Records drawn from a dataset

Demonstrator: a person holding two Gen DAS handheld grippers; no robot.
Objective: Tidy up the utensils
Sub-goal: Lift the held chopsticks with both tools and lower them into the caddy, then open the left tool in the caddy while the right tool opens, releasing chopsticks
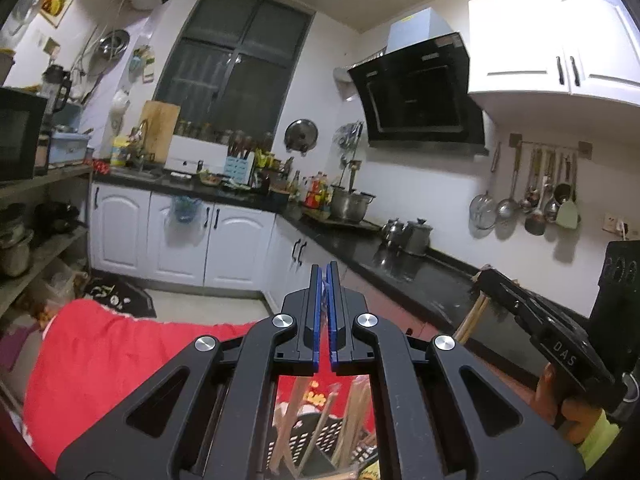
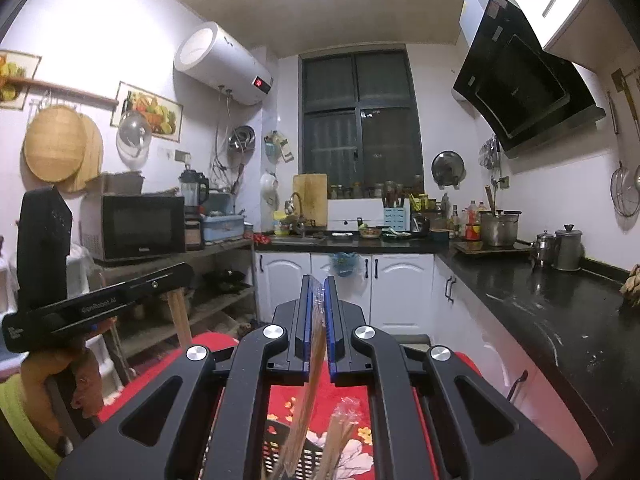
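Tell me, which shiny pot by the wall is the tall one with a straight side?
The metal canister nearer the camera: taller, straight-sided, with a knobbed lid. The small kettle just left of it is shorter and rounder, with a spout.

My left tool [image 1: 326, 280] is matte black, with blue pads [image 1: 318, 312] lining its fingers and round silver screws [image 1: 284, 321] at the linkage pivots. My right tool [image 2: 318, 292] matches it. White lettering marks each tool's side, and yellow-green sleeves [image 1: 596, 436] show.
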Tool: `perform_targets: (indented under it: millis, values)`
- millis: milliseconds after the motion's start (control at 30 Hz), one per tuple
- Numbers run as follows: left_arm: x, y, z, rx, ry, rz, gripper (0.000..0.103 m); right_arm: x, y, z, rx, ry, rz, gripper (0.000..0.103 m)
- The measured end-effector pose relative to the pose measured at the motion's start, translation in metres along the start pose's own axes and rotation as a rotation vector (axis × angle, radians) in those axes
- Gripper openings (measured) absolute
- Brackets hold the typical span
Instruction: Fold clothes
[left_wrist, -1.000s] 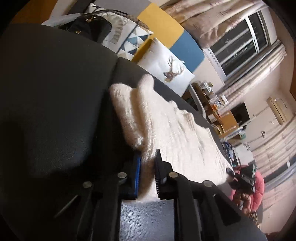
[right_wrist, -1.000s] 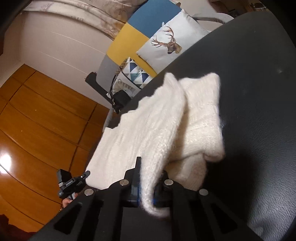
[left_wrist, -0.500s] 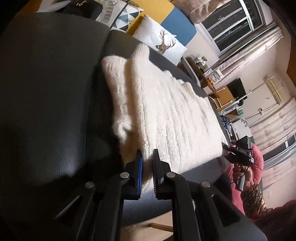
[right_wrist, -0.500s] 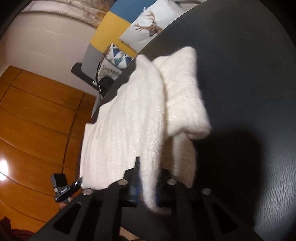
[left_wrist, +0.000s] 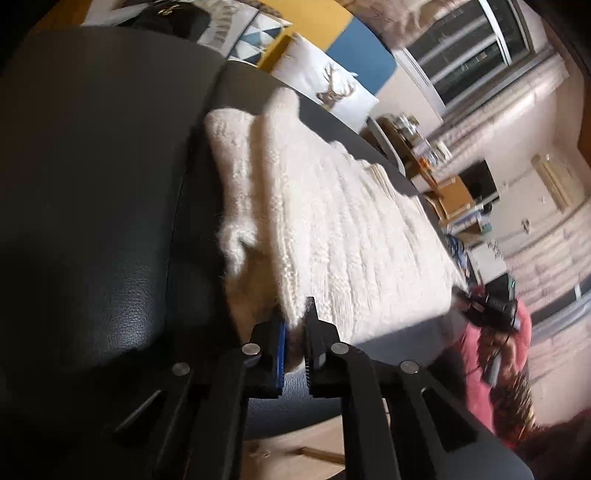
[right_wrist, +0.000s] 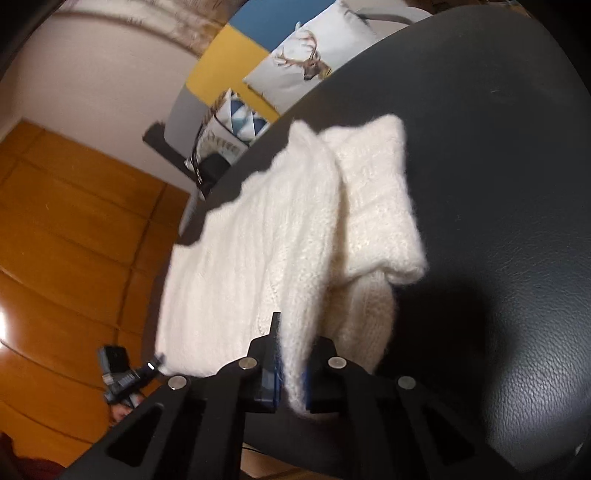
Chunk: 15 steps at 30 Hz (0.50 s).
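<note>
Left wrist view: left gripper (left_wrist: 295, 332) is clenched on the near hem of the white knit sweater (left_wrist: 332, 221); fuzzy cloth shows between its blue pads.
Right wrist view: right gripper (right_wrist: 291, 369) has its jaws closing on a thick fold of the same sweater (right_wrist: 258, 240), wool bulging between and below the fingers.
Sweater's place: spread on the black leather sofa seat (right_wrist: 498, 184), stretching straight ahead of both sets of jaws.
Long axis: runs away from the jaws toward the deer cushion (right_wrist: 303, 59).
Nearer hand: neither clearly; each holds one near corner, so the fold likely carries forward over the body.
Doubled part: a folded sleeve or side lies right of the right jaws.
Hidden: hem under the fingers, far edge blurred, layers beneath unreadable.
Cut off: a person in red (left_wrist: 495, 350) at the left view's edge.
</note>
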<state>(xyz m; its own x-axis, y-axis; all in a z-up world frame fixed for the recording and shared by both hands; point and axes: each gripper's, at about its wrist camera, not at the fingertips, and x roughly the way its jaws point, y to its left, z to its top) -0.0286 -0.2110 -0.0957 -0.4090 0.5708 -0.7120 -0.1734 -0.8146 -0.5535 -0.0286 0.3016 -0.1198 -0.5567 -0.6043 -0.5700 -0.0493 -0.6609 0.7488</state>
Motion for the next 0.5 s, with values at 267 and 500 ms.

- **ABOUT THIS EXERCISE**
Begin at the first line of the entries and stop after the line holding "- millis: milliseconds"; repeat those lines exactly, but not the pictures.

- **ANSWER TO THIS PROBLEM**
Demonstrator: a person holding two Gen DAS handheld grippers; no robot.
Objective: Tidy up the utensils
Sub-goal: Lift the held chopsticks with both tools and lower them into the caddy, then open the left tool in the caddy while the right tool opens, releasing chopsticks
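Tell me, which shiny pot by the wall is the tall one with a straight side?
The metal canister nearer the camera: taller, straight-sided, with a knobbed lid. The small kettle just left of it is shorter and rounder, with a spout.

My left tool [image 1: 326, 280] is matte black, with blue pads [image 1: 318, 312] lining its fingers and round silver screws [image 1: 284, 321] at the linkage pivots. My right tool [image 2: 318, 292] matches it. White lettering marks each tool's side, and yellow-green sleeves [image 1: 596, 436] show.
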Tool: `perform_targets: (indented under it: millis, values)`
- millis: milliseconds after the motion's start (control at 30 Hz), one per tuple

With the answer given, the exercise is closed.